◆ **Prompt**
When you copy the data that follows, reproduce every word exactly and leave out the images.
##### Provided data #####
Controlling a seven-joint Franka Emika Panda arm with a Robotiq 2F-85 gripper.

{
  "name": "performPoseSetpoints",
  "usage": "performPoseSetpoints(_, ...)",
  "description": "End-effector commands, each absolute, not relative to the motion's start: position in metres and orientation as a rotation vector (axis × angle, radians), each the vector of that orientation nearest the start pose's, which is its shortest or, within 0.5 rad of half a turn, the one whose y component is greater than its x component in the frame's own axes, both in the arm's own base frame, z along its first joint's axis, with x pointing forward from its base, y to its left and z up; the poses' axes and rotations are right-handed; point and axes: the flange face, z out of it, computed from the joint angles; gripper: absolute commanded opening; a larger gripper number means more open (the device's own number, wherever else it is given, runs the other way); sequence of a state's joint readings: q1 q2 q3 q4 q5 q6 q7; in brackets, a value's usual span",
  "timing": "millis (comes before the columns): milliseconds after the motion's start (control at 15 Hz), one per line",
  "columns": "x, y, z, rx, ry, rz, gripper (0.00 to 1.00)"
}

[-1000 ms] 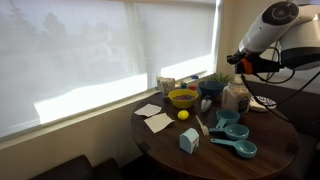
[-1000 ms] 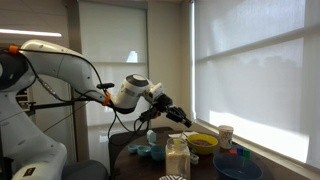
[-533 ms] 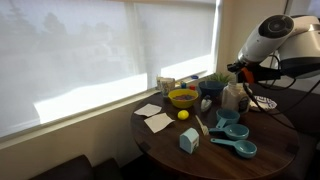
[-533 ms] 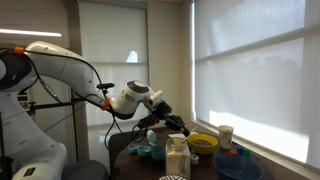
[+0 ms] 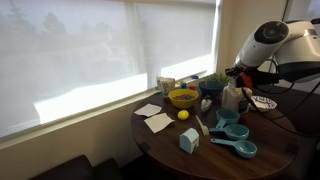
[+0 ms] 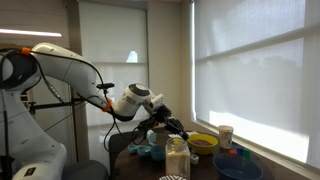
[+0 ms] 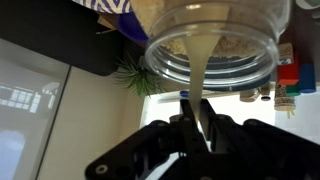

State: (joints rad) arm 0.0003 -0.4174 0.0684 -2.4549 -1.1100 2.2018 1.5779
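My gripper (image 7: 200,125) enters the wrist view from the bottom, shut on a pale cream handle (image 7: 199,62). The handle runs from between the jaws into the mouth of a clear glass jar (image 7: 250,58) that holds a beige, grainy filling. In both exterior views the gripper (image 5: 238,79) (image 6: 180,128) hangs just above this jar (image 5: 236,99) (image 6: 177,157), which stands upright on the round dark wooden table (image 5: 215,163). The far end of the handle is hidden inside the jar.
On the table sit a yellow bowl (image 5: 183,98), a lemon (image 5: 183,115), white napkins (image 5: 155,119), a light blue carton (image 5: 189,141), teal measuring cups (image 5: 237,141), a paper cup (image 5: 166,85) and a blue bowl with a plant (image 5: 212,85). A blinded window stands behind.
The arm has come down and the gripper has dropped toward the jar's mouth. The jaws have stayed shut on the handle.
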Motion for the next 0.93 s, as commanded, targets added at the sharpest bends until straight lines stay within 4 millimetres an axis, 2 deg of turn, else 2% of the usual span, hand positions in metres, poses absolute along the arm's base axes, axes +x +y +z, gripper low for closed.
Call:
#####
◆ **Task response**
Controlling a seven-joint Franka Emika Panda arm with a Robotiq 2F-85 gripper.

{
  "name": "performPoseSetpoints",
  "usage": "performPoseSetpoints(_, ...)",
  "description": "End-effector commands, each absolute, not relative to the motion's start: position in metres and orientation as a rotation vector (axis × angle, radians), each the vector of that orientation nearest the start pose's, which is its shortest or, within 0.5 rad of half a turn, the one whose y component is greater than its x component in the frame's own axes, both in the arm's own base frame, z along its first joint's axis, with x pointing forward from its base, y to its left and z up; the poses' axes and rotations are right-handed; point and axes: the flange face, z out of it, computed from the joint angles; gripper: absolute commanded opening; a larger gripper number means more open (the device's own number, wherever else it is given, runs the other way); sequence of a state's joint readings: q1 q2 q3 q4 q5 q6 q7; in brackets, a value's usual span",
  "timing": "millis (comes before the columns): milliseconds after the motion's start (control at 15 Hz), one per line",
  "columns": "x, y, z, rx, ry, rz, gripper (0.00 to 1.00)"
}

[-1000 ms] 
[-1000 ms] 
[-533 ms] 
[-533 ms] 
[+0 ms] 
[+0 ms] 
[+0 ms] 

State: (joints rad) arm 0.0003 -0.4174 0.0684 -2.4549 -1.1100 2.2018 1.5779
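My gripper (image 7: 200,125) enters the wrist view from the bottom, shut on a pale cream handle (image 7: 199,62). The handle runs from between the jaws into the mouth of a clear glass jar (image 7: 250,58) that holds a beige, grainy filling. In both exterior views the gripper (image 5: 238,79) (image 6: 180,128) hangs just above this jar (image 5: 236,99) (image 6: 177,157), which stands upright on the round dark wooden table (image 5: 215,163). The far end of the handle is hidden inside the jar.
On the table sit a yellow bowl (image 5: 183,98), a lemon (image 5: 183,115), white napkins (image 5: 155,119), a light blue carton (image 5: 189,141), teal measuring cups (image 5: 237,141), a paper cup (image 5: 166,85) and a blue bowl with a plant (image 5: 212,85). A blinded window stands behind.
The arm has come down and the gripper has dropped toward the jar's mouth. The jaws have stayed shut on the handle.
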Motion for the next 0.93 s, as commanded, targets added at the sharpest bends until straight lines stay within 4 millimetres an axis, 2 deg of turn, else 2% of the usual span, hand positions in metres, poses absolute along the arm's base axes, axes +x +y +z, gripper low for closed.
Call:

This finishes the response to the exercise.